Information shown

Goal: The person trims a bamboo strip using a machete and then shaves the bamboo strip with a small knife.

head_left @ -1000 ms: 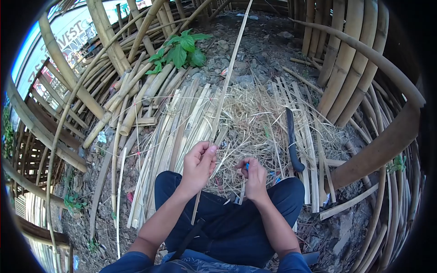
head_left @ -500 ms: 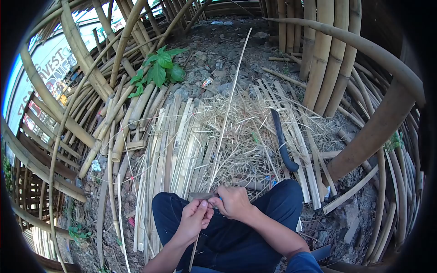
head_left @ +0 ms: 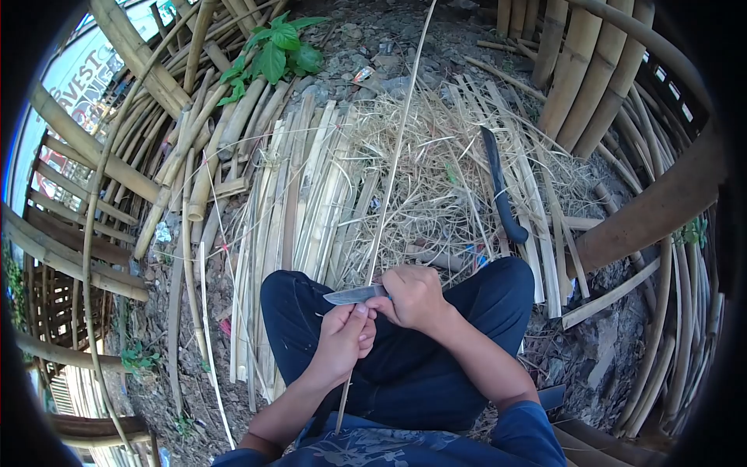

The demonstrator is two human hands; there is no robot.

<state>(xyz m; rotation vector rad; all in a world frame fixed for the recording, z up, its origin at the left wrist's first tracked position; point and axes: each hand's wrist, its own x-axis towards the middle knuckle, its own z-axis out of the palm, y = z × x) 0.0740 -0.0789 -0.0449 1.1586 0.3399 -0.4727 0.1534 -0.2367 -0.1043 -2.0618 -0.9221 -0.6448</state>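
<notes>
"Bamboo strip (head_left: pixel 401 132) centre stage, running from the top edge down into the left hand (head_left: pixel 342 342), its lower end over the dark trousers (head_left: pixel 424 389)! Now, from the left?"

"Leafy green plant (head_left: pixel 276 50) up top, then split slats (head_left: pixel 307 187) nearer in, lying side by side."

"And that left hand?"

"Firm pinch! Thumb and curled fingers pressed together on the strip."

"What's the steel there?"

"Knife (head_left: pixel 352 296), point to the left, blade lying across the strip just above the left thumb."

"Who has the handle?"

"Right hand (head_left: pixel 416 297), fist wrapped round it, thumb just beside the left one. Whether that thumb presses the strip, can't tell."

"Further right?"

"Pale shavings (head_left: pixel 424 194), a tangled heap beyond the hands, then a black-handled machete (head_left: pixel 498 183) lying along the right side, and out wide, upright bamboo poles (head_left: pixel 595 70)!"
</notes>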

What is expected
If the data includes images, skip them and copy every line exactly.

Result of the exercise
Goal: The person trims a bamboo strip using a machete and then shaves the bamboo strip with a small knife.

head_left @ -1000 ms: 
head_left @ -500 ms: 
head_left @ +0 ms: 

The demonstrator is two human hands; there is no robot.

<state>(xyz m; rotation vector rad; all in a world frame fixed for the recording, z up, its origin at the left wrist's first tracked position; point and axes: each hand's wrist, its own x-axis towards the middle knuckle, its own z-axis out of the palm, y = z × x) 0.0740 -0.0789 -0.0449 1.1586 0.3399 -0.4727 0.1534 -0.2367 -0.1043 -2.0618 -0.9221 -0.6448</state>
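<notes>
"Bamboo strip (head_left: pixel 401 132) centre stage, running from the top edge down into the left hand (head_left: pixel 342 342), its lower end over the dark trousers (head_left: pixel 424 389)! Now, from the left?"

"Leafy green plant (head_left: pixel 276 50) up top, then split slats (head_left: pixel 307 187) nearer in, lying side by side."

"And that left hand?"

"Firm pinch! Thumb and curled fingers pressed together on the strip."

"What's the steel there?"

"Knife (head_left: pixel 352 296), point to the left, blade lying across the strip just above the left thumb."

"Who has the handle?"

"Right hand (head_left: pixel 416 297), fist wrapped round it, thumb just beside the left one. Whether that thumb presses the strip, can't tell."

"Further right?"

"Pale shavings (head_left: pixel 424 194), a tangled heap beyond the hands, then a black-handled machete (head_left: pixel 498 183) lying along the right side, and out wide, upright bamboo poles (head_left: pixel 595 70)!"
</notes>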

This concludes the answer to the exercise.